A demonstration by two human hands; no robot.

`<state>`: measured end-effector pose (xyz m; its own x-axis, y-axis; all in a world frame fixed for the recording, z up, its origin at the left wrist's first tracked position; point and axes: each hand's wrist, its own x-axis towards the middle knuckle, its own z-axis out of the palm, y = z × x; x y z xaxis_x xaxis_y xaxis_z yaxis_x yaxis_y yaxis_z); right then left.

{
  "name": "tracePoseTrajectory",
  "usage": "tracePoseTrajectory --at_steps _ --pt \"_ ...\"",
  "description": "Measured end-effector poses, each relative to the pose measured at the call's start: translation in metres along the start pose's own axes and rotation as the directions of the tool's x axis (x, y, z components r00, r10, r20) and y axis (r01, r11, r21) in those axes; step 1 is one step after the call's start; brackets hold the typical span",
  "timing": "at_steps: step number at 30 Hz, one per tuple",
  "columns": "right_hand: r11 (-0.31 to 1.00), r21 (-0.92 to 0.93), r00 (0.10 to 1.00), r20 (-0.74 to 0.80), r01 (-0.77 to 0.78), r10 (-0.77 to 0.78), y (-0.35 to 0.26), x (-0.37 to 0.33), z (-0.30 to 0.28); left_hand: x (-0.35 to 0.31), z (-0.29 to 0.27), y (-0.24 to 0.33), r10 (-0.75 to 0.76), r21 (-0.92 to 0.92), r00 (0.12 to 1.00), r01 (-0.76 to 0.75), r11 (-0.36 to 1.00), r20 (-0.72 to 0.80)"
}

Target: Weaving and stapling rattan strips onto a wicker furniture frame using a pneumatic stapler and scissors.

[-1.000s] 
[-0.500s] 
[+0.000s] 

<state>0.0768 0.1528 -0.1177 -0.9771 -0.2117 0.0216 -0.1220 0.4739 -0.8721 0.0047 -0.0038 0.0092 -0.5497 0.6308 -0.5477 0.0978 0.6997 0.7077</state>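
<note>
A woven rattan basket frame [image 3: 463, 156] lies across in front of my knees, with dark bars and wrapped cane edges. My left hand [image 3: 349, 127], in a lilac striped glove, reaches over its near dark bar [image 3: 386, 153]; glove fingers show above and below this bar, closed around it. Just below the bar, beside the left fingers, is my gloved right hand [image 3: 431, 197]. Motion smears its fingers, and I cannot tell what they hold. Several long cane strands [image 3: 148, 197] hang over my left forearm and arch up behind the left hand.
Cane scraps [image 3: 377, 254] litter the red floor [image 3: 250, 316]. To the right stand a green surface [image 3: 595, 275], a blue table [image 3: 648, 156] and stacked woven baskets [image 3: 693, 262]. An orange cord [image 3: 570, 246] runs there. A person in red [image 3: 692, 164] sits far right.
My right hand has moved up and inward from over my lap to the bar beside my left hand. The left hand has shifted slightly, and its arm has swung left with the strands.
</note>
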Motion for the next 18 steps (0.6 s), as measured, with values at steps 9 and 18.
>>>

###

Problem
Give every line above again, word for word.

Reply to the exercise
A demonstration by two human hands; no robot.

`<state>`: measured end-effector pose (xyz m; its own x-axis, y-axis; all in a world frame fixed for the recording, z up, its origin at the left wrist's first tracked position; point and axes: each hand's wrist, its own x-axis towards the middle knuckle, its own z-axis out of the palm, y = z × x; x y z xaxis_x xaxis_y xaxis_z yaxis_x yaxis_y yaxis_z); right then left.

{
  "name": "tracePoseTrajectory",
  "usage": "tracePoseTrajectory --at_steps _ --pt \"_ ...\"",
  "description": "Measured end-effector poses, each relative to the pose measured at the call's start: translation in metres along the start pose's own axes and rotation as the directions of the tool's x axis (x, y, z components r00, r10, r20) and y axis (r01, r11, r21) in those axes; step 1 is one step after the call's start; brackets hold the typical span",
  "timing": "at_steps: step number at 30 Hz, one per tuple",
  "columns": "right_hand: r11 (-0.31 to 1.00), r21 (-0.92 to 0.93), r00 (0.10 to 1.00), r20 (-0.74 to 0.80), r01 (-0.77 to 0.78), r10 (-0.77 to 0.78), y (-0.35 to 0.26), x (-0.37 to 0.33), z (-0.30 to 0.28); left_hand: x (-0.35 to 0.31), z (-0.29 to 0.27), y (-0.24 to 0.33), r10 (-0.75 to 0.76), r21 (-0.92 to 0.92), r00 (0.12 to 1.00), r01 (-0.76 to 0.75), r11 (-0.36 to 1.00), r20 (-0.72 to 0.80)"
}

Target: Weaving and stapling rattan strips onto a wicker furniture frame using a pneumatic stapler and scissors.

[-1.000s] 
[-0.500s] 
[+0.000s] 

<state>0.0768 0.1528 -0.1177 -0.9771 -0.2117 0.0216 -0.1220 0.4739 -0.8721 0.0047 -0.0038 0.0092 -0.5497 0.6308 -0.5477 0.0978 0.6997 0.7077</state>
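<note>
A woven rattan basket frame [image 3: 463, 156] lies across in front of my knees, with dark bars and wrapped cane edges. My left hand [image 3: 349, 127], in a lilac striped glove, reaches over its near dark bar [image 3: 386, 153]; glove fingers show above and below this bar, closed around it. Just below the bar, beside the left fingers, is my gloved right hand [image 3: 431, 197]. Motion smears its fingers, and I cannot tell what they hold. Several long cane strands [image 3: 148, 197] hang over my left forearm and arch up behind the left hand.
Cane scraps [image 3: 377, 254] litter the red floor [image 3: 250, 316]. To the right stand a green surface [image 3: 595, 275], a blue table [image 3: 648, 156] and stacked woven baskets [image 3: 693, 262]. An orange cord [image 3: 570, 246] runs there. A person in red [image 3: 692, 164] sits far right.
My right hand has moved up and inward from over my lap to the bar beside my left hand. The left hand has shifted slightly, and its arm has swung left with the strands.
</note>
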Motion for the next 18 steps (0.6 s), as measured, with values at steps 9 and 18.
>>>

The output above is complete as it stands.